In the entries below, every line that contains "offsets" must be located and copied.

Segment Open

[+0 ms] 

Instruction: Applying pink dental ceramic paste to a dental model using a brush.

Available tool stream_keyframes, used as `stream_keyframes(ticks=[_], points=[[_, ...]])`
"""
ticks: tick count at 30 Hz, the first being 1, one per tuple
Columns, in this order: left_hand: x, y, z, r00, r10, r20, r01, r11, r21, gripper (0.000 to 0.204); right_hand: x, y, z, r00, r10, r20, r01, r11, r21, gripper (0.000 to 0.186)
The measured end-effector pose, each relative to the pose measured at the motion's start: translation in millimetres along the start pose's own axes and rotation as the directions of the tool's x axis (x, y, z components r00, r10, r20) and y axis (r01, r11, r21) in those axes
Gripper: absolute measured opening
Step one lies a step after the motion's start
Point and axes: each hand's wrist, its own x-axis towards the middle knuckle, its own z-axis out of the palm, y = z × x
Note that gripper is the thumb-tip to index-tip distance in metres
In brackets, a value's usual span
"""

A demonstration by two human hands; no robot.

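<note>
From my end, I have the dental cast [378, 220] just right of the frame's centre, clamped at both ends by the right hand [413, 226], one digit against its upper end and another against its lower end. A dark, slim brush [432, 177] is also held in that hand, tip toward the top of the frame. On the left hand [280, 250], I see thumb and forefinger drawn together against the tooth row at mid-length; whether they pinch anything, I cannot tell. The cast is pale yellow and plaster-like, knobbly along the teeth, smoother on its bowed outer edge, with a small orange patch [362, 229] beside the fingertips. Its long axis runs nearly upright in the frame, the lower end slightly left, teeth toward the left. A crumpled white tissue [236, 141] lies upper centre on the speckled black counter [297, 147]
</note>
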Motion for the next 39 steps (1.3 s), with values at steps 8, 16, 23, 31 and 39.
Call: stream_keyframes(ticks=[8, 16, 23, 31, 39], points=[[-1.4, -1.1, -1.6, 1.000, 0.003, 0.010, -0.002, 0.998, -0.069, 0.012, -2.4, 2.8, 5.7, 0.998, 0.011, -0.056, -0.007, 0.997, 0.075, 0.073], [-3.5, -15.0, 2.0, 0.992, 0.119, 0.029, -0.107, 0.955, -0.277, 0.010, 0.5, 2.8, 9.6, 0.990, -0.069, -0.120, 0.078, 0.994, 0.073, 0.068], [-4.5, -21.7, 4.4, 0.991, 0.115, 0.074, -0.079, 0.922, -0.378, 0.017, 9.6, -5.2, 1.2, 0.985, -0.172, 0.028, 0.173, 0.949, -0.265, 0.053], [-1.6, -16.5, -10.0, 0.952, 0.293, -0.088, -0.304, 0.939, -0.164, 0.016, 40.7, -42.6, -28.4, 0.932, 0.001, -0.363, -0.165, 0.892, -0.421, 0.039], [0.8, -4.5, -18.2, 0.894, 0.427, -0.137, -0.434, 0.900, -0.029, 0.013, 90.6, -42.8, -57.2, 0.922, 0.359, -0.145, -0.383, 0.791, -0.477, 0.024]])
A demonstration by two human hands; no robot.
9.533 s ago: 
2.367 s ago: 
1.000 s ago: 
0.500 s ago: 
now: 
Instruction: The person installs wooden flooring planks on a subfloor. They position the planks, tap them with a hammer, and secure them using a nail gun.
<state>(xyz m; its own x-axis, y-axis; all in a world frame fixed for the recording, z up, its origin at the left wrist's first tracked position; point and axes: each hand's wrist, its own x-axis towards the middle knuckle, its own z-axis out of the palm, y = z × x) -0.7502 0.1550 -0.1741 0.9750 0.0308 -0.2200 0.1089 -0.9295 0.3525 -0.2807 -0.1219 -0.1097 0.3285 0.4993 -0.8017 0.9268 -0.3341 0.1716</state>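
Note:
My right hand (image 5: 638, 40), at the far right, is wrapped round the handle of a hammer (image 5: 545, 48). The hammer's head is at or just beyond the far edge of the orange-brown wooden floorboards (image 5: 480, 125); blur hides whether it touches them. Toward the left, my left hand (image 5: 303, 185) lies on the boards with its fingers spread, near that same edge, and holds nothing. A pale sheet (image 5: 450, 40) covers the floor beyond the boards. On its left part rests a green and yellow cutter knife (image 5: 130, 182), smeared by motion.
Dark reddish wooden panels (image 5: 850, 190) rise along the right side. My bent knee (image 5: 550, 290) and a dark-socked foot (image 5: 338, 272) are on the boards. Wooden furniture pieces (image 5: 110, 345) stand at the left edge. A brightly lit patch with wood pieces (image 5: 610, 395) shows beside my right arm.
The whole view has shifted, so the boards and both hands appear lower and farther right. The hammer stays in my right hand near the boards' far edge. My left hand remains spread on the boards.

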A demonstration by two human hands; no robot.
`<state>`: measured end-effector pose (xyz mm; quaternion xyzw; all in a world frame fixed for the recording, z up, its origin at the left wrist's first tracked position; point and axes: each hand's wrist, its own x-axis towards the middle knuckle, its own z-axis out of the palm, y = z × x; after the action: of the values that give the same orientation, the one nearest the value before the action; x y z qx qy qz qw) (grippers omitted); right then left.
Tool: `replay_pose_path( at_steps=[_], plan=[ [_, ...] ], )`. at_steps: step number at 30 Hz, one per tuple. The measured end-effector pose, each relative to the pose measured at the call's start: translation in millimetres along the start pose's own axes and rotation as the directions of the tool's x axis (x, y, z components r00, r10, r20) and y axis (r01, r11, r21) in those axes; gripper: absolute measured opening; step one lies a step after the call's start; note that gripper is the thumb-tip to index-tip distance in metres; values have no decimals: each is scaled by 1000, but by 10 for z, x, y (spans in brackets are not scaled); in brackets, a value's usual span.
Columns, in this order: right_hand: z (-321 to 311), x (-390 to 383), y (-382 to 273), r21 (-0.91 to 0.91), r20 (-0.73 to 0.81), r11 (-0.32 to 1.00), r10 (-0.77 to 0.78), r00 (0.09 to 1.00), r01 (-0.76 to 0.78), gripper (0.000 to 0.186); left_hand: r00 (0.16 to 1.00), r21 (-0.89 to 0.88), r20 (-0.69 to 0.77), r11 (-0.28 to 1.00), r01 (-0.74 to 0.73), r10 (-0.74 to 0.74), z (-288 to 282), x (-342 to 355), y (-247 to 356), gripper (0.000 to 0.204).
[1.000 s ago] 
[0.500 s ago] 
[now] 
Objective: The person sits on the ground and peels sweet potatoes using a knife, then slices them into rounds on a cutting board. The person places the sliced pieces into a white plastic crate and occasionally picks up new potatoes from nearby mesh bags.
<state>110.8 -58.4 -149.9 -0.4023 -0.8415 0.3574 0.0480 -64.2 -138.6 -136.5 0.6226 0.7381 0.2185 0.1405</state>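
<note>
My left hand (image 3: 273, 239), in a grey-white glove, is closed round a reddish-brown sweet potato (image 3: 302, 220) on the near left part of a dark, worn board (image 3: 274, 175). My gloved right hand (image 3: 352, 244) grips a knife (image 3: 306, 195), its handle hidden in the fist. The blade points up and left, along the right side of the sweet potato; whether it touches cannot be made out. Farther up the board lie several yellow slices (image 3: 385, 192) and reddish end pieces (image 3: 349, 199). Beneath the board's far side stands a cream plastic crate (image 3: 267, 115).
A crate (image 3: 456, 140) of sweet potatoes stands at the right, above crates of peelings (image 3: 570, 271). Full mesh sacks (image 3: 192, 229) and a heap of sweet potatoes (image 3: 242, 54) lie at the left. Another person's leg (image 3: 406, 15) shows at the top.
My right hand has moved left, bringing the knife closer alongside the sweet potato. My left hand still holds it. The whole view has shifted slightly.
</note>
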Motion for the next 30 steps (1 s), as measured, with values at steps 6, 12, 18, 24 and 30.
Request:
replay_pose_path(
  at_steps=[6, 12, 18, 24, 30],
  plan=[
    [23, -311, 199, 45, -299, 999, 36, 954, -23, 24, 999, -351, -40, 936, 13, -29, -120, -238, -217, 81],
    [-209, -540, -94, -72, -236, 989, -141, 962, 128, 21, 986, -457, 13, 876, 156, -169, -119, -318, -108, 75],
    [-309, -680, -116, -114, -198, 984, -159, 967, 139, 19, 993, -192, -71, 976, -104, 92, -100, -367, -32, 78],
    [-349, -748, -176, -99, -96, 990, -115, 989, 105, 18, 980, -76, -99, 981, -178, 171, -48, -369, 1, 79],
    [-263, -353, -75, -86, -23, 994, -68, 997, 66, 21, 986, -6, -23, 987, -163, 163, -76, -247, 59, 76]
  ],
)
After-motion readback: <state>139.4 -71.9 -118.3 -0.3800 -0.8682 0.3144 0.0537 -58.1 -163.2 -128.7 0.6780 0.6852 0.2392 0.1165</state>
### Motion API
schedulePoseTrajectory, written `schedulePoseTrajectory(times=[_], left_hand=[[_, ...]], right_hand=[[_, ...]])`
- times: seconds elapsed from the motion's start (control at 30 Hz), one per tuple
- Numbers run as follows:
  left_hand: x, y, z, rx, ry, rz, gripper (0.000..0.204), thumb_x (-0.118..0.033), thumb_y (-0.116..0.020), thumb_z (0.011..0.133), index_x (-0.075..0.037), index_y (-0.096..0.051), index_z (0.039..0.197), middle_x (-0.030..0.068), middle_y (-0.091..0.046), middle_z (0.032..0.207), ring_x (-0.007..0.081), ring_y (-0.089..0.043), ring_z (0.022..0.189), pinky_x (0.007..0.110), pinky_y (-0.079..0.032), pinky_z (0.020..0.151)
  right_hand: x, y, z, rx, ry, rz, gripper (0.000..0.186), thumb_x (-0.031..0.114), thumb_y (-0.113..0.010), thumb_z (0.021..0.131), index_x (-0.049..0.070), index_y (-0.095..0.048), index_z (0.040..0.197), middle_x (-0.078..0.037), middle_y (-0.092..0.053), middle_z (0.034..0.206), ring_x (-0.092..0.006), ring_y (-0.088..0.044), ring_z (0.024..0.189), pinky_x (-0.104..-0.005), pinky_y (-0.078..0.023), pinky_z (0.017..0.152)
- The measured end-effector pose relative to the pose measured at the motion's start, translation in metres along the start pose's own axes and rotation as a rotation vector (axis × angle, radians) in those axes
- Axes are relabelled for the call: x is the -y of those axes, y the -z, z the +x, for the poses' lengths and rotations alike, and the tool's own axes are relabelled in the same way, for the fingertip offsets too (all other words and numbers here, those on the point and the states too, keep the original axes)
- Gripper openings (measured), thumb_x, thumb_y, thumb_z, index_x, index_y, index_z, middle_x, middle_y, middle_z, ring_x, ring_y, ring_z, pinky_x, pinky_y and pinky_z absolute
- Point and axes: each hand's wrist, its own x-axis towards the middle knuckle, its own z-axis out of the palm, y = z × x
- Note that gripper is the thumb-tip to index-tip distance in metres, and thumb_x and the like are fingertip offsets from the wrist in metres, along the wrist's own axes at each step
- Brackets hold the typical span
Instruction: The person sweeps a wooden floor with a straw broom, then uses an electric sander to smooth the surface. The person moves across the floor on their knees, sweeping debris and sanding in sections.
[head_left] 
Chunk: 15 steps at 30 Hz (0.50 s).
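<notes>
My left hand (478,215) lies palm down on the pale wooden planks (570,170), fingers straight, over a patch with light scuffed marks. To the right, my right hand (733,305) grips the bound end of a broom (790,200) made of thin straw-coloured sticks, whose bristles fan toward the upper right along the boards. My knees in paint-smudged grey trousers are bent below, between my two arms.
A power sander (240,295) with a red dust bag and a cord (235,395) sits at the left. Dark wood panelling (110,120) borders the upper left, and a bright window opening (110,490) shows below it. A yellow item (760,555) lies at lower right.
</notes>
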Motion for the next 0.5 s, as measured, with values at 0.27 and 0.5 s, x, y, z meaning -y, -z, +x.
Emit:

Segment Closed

# Solution:
- Axes are relabelled for the call: x is the -y of those axes, y the -z, z the +x, for the poses' lengths and rotations alike, and the tool's own axes are relabelled in the same way, for the fingertip offsets too (all other words and numbers here, those on the point and the states too, keep the original axes)
- Note that gripper is the thumb-tip to index-tip distance in metres, and thumb_x and the like are fingertip offsets from the wrist in metres, along the wrist's own axes at each step

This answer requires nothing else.